Best Practices and Tips

Authentication

  • Use environment variables for credentials
  • Implement proper secret management in production
  • Always close API clients when done

Error Handling

try:
    # API operations
except cosmotech_api.exceptions.ApiException as e:
    # Handle API errors
    print(f"API error: {e.status} - {e.reason}")
except Exception as e:
    # Handle other errors
    print(f"Error: {e}")
finally:
    # Always close the client
    api_client.close()

Performance Considerations

  • Download datasets in parallel when possible (parallel=True)
  • Batch operations when sending multiple items to the API
  • Use appropriate error handling and retries for network operations

Security

  • Never hardcode credentials in your code
  • Use the principle of least privilege for API keys and service principals
  • Validate and sanitize inputs before sending them to the API

Conclusion

The CosmoTech API integration in CoAL provides a powerful way to interact with the CosmoTech platform programmatically.

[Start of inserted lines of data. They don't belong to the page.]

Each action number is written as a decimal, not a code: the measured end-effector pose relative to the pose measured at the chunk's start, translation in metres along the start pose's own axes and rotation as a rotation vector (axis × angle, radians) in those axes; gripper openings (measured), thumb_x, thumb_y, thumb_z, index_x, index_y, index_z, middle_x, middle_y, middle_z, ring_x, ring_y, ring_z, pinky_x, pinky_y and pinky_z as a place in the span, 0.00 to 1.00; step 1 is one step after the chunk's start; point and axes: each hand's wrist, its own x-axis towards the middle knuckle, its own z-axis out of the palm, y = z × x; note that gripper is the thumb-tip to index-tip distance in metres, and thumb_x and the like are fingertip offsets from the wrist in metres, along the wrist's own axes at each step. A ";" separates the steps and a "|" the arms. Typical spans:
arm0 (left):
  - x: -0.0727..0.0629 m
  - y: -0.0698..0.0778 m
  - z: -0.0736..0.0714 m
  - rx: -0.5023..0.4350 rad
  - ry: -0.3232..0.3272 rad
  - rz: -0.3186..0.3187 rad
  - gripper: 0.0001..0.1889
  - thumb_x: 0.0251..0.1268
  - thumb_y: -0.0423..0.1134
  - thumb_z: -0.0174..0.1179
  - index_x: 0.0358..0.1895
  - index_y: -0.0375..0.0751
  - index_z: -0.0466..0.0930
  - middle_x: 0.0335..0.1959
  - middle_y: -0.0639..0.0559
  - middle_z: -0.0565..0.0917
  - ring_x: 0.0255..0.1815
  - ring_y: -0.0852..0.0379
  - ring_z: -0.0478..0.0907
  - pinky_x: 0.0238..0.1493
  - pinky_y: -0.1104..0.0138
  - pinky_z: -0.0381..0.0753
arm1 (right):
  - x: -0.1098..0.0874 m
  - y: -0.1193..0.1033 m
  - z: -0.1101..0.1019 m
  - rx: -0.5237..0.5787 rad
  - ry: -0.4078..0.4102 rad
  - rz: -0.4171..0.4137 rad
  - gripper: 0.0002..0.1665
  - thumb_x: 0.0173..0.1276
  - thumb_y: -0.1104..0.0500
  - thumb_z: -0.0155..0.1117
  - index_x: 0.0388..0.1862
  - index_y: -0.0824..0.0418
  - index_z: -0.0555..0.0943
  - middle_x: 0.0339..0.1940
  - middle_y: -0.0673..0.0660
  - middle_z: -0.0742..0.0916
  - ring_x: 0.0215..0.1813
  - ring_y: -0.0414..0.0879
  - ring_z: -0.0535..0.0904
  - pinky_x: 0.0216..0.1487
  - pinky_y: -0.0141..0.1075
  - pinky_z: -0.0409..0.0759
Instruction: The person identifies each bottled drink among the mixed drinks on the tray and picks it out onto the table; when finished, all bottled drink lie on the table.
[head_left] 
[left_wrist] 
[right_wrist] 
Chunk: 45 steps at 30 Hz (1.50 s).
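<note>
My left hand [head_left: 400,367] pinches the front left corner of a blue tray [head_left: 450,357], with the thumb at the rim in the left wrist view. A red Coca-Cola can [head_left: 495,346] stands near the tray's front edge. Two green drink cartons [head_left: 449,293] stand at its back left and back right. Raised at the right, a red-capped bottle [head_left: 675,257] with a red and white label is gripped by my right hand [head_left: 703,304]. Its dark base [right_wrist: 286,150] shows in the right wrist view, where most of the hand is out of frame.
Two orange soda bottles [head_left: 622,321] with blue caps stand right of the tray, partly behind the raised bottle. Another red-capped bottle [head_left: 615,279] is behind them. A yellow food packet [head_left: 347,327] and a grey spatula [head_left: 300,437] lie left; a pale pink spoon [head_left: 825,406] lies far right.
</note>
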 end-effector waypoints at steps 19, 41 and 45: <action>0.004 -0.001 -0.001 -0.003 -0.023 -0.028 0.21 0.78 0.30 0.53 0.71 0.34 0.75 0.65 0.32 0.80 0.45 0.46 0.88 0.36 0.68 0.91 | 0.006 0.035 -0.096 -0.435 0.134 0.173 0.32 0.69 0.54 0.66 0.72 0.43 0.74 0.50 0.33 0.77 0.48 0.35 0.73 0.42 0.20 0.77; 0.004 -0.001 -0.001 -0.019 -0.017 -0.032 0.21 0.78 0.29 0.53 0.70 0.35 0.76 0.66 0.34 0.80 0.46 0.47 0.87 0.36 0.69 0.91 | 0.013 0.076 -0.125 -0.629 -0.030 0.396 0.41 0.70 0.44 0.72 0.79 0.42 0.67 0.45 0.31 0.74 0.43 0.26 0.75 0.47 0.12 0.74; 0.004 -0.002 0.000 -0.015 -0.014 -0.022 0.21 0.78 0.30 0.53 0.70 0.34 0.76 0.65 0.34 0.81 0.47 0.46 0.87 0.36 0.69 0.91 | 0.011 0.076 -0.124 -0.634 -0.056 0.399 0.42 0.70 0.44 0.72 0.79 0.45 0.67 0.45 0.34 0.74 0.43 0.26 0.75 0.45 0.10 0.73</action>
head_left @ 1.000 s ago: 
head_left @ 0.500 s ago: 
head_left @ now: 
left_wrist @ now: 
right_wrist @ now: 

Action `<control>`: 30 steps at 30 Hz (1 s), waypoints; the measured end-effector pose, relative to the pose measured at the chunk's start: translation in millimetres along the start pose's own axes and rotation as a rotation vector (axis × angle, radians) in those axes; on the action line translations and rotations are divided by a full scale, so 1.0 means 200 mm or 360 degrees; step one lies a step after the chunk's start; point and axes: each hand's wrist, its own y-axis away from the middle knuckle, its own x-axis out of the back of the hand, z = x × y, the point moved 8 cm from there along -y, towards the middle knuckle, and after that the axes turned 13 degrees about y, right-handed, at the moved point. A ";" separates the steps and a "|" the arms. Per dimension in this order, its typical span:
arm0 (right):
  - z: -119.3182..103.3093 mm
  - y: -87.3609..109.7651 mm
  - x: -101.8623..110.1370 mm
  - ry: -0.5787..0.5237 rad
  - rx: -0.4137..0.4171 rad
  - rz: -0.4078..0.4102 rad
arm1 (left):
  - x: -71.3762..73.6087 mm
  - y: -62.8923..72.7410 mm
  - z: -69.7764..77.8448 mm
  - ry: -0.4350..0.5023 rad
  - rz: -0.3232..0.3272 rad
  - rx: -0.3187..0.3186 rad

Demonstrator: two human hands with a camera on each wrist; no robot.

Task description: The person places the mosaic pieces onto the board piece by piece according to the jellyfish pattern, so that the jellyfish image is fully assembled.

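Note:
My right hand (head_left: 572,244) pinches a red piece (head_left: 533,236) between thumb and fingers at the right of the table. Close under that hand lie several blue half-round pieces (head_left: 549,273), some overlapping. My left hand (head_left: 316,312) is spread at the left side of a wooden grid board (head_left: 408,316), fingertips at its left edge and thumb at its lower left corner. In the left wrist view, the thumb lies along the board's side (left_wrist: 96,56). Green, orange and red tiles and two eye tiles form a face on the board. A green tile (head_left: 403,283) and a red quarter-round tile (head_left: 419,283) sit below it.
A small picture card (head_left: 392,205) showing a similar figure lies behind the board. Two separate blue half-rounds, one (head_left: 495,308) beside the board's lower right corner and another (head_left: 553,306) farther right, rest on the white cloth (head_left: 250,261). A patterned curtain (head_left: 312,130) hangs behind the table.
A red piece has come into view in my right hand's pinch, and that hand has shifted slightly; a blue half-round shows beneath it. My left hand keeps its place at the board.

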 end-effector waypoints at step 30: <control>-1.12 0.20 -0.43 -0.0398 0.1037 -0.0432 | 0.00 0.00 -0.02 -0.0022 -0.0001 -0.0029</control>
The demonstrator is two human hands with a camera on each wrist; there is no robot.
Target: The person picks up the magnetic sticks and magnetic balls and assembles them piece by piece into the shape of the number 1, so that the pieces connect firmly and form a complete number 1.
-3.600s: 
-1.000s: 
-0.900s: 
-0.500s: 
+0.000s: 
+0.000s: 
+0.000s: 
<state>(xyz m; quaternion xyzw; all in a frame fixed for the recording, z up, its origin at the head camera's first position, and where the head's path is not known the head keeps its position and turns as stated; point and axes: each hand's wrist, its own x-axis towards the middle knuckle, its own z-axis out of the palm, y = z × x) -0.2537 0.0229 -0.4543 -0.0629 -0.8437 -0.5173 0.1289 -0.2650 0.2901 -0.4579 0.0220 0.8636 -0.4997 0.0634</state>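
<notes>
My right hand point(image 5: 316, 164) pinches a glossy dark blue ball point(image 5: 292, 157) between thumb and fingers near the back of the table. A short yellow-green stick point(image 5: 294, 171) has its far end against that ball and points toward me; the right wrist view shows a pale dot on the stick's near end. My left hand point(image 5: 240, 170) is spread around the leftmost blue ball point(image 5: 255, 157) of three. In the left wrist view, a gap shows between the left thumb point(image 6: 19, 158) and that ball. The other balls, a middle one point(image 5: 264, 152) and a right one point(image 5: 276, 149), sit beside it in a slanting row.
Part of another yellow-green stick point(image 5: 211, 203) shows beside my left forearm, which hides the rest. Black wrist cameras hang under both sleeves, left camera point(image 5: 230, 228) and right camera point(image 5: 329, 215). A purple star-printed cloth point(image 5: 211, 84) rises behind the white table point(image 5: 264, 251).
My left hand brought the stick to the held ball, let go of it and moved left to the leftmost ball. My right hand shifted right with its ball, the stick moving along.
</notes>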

By leveraging these capabilities, you can:

  • Automate workflows
  • Integrate with other systems
  • Build custom applications
  • Process and analyze data
  • Create end-to-end solutions

Whether you're building data pipelines, creating custom interfaces, or integrating with existing systems, the CoAL library's API integration offers the tools you need to work effectively with the CosmoTech platform.